WHAT NEEDS TO BE DONE
A single number is the answer: the count of lines below that contain "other".

RECORDS SUPPLIED

☆ ☆ ☆ ☆ ☆ ☆ ☆

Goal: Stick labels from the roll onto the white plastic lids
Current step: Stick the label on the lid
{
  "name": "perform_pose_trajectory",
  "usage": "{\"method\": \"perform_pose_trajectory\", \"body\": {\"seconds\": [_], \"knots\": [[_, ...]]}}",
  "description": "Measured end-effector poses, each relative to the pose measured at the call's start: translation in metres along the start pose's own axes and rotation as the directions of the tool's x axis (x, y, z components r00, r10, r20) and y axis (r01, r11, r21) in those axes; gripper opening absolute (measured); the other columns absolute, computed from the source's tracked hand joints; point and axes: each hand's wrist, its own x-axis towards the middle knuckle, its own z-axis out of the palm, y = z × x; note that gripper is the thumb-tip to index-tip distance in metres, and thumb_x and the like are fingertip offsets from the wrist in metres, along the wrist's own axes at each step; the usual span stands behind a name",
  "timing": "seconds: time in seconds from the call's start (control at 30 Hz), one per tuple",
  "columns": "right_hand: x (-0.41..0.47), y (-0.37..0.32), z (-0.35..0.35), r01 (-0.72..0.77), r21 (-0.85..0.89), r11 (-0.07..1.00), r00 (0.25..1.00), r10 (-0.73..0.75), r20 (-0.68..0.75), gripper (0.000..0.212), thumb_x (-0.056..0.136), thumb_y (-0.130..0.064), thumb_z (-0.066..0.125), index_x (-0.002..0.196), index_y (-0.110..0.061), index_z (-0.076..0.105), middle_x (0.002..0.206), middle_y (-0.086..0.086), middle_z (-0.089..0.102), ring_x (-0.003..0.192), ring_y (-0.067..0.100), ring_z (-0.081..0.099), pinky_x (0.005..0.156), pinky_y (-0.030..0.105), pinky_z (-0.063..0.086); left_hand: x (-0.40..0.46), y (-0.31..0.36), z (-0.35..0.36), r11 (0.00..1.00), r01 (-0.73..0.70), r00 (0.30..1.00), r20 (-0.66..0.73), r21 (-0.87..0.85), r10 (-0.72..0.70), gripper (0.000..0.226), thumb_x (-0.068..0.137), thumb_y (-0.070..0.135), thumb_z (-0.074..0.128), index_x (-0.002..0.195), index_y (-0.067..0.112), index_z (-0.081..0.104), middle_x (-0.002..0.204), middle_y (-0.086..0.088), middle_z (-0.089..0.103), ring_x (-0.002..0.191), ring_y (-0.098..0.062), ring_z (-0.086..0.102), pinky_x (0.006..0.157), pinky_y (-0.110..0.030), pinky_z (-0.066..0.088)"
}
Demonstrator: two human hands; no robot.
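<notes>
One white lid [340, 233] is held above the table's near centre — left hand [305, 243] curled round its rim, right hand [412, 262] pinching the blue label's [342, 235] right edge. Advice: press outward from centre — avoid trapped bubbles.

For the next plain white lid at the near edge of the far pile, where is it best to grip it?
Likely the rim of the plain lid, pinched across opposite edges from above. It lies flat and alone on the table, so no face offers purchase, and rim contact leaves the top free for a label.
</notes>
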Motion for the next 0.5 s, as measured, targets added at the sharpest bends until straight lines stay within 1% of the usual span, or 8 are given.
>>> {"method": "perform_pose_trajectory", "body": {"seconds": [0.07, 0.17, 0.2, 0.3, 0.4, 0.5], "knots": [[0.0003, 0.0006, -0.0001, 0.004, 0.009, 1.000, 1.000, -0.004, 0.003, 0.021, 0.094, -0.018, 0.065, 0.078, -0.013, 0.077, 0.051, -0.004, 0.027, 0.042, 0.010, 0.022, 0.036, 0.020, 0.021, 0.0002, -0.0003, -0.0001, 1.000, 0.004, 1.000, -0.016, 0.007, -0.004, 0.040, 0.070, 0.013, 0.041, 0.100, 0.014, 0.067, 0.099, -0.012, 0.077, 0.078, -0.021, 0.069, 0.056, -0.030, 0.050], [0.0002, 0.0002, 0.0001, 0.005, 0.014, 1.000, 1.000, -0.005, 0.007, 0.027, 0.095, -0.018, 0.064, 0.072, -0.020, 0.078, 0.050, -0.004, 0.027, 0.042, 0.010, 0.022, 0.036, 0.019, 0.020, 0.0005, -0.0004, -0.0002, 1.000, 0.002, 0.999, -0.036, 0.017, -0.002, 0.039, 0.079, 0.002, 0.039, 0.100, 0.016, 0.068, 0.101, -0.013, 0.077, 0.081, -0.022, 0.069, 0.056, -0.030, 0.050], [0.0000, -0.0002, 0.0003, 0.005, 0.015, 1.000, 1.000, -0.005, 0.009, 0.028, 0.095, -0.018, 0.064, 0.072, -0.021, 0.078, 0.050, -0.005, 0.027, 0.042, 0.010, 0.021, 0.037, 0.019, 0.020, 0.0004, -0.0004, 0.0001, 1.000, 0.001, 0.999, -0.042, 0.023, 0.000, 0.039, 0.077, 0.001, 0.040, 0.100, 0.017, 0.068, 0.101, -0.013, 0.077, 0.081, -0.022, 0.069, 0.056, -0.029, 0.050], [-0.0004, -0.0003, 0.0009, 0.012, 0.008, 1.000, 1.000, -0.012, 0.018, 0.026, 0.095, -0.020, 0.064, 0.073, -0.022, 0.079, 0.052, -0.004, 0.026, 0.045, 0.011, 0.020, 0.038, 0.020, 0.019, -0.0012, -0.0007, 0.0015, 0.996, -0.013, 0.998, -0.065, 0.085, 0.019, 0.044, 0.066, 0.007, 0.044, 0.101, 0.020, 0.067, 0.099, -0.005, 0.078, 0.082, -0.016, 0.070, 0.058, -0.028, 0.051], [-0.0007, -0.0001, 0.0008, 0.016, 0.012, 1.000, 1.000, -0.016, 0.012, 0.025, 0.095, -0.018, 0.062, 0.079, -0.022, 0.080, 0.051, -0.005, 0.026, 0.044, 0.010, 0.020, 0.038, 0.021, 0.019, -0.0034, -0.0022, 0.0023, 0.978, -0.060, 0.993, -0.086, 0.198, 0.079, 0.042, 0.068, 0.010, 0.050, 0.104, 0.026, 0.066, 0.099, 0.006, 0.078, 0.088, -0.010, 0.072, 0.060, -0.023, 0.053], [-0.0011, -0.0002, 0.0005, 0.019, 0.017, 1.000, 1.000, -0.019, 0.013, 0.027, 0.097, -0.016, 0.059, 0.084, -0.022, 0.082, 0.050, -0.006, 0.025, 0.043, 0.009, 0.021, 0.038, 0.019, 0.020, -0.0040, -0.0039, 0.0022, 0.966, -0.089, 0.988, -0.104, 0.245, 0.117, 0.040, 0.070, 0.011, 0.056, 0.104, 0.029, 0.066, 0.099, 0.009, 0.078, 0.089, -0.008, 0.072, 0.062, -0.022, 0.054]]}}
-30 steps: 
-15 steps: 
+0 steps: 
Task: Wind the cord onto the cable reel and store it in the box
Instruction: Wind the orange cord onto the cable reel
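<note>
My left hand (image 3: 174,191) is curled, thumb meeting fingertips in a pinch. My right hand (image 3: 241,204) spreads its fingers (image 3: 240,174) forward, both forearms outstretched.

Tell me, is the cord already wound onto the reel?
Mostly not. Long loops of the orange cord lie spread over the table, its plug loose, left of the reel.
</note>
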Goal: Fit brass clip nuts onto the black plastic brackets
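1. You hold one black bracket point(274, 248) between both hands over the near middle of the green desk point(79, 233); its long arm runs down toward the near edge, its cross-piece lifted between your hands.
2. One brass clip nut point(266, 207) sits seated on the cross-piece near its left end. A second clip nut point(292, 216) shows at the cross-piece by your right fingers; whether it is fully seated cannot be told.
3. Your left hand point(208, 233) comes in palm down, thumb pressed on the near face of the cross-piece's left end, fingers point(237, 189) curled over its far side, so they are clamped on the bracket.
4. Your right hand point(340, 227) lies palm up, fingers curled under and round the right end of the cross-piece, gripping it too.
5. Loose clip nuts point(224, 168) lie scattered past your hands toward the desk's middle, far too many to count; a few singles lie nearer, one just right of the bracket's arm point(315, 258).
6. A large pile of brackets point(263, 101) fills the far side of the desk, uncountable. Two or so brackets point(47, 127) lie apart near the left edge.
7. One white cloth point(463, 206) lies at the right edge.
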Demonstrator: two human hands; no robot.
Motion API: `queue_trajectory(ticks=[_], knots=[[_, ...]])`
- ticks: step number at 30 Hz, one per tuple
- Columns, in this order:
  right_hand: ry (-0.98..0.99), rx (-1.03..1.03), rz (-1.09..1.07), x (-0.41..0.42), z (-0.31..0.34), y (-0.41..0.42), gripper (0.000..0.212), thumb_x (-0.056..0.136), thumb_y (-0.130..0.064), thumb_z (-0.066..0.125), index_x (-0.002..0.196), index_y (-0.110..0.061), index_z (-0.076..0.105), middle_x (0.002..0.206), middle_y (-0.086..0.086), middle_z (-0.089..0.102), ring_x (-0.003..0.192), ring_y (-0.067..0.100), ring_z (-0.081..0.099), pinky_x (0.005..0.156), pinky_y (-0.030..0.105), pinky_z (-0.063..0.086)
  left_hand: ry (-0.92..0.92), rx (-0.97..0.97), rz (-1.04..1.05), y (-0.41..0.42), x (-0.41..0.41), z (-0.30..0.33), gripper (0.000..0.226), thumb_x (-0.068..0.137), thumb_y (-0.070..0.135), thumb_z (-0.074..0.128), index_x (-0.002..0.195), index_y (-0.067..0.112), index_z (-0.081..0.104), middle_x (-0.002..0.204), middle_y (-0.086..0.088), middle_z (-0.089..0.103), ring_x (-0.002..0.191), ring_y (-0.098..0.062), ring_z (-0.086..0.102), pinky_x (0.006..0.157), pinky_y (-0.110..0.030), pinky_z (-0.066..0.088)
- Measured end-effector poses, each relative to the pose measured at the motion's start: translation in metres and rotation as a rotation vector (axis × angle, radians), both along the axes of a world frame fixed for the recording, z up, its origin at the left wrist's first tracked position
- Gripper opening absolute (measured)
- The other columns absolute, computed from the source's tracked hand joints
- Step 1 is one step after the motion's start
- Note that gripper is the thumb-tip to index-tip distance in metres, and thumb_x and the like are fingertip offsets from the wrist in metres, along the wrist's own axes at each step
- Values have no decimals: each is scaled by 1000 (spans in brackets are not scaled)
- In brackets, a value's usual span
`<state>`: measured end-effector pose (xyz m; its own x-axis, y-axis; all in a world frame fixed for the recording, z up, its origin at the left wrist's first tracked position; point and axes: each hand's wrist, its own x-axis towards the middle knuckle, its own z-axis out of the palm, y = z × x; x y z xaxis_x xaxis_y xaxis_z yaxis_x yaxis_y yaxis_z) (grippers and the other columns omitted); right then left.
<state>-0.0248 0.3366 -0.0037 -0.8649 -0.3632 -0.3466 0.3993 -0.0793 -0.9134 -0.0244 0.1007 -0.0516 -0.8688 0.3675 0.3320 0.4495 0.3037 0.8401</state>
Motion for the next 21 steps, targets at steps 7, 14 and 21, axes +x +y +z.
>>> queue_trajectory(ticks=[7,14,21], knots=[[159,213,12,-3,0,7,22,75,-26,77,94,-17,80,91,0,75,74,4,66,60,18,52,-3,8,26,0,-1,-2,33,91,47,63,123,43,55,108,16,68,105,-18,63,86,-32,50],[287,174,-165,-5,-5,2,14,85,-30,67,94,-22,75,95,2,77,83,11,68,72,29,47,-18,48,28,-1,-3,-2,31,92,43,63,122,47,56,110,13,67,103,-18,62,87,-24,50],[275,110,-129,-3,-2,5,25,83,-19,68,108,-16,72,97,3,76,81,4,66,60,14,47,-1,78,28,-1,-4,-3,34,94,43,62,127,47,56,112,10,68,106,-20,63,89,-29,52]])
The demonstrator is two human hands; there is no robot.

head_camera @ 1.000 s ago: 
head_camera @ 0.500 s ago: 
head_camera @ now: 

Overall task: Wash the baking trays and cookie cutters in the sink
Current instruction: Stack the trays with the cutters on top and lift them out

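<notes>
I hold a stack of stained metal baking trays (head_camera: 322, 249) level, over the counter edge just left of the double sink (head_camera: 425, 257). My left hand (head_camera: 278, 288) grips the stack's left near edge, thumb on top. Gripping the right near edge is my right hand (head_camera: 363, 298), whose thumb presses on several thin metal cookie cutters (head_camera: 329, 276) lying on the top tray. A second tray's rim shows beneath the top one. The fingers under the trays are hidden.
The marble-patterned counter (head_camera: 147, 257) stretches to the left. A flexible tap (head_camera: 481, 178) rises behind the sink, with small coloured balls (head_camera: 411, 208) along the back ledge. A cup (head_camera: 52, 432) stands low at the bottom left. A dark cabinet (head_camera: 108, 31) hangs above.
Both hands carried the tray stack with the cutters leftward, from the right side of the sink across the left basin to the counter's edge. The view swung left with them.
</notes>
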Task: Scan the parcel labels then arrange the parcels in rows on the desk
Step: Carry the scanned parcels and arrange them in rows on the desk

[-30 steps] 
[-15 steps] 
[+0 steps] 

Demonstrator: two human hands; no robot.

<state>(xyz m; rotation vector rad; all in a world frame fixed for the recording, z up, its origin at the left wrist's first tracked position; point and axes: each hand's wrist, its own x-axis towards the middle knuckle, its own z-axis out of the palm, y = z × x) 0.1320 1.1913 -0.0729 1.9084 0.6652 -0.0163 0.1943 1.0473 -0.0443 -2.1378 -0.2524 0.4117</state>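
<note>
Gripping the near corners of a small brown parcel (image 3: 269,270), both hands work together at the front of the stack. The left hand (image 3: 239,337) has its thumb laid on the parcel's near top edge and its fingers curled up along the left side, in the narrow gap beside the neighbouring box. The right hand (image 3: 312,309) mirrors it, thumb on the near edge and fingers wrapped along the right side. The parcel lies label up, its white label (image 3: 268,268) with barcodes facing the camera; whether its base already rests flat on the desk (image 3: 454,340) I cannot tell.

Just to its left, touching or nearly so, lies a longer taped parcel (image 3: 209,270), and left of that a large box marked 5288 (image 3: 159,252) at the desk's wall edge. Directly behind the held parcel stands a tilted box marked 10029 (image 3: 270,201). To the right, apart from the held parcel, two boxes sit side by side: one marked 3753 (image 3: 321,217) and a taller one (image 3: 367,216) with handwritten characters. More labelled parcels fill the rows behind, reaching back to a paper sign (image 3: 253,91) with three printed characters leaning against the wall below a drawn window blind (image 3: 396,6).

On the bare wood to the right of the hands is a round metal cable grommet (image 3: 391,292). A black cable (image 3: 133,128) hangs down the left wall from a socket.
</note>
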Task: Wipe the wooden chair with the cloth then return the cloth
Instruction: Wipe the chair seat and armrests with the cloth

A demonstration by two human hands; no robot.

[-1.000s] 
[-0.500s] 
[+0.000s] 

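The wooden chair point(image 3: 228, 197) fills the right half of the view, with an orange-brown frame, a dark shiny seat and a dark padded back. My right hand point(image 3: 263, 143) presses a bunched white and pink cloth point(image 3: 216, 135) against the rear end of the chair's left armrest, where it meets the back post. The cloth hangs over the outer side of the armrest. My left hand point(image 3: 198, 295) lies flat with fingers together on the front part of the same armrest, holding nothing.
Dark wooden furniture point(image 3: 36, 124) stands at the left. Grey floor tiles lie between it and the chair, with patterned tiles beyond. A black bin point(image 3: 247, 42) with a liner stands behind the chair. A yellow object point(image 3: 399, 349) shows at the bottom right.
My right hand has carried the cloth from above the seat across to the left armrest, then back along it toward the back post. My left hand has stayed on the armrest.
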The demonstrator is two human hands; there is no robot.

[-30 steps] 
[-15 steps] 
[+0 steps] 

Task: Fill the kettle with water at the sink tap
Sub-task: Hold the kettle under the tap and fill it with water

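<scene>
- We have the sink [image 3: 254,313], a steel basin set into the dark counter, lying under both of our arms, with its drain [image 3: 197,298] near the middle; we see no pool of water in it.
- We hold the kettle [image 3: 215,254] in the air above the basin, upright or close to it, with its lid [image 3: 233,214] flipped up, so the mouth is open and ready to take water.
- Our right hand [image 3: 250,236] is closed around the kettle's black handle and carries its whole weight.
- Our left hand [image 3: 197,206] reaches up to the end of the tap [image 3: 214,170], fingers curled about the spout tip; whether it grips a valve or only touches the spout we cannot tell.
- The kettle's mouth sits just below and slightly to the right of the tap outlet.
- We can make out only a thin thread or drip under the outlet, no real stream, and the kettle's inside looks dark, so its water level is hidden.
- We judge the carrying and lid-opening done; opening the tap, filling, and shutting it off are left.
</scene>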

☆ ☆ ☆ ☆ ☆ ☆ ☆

RESULT
3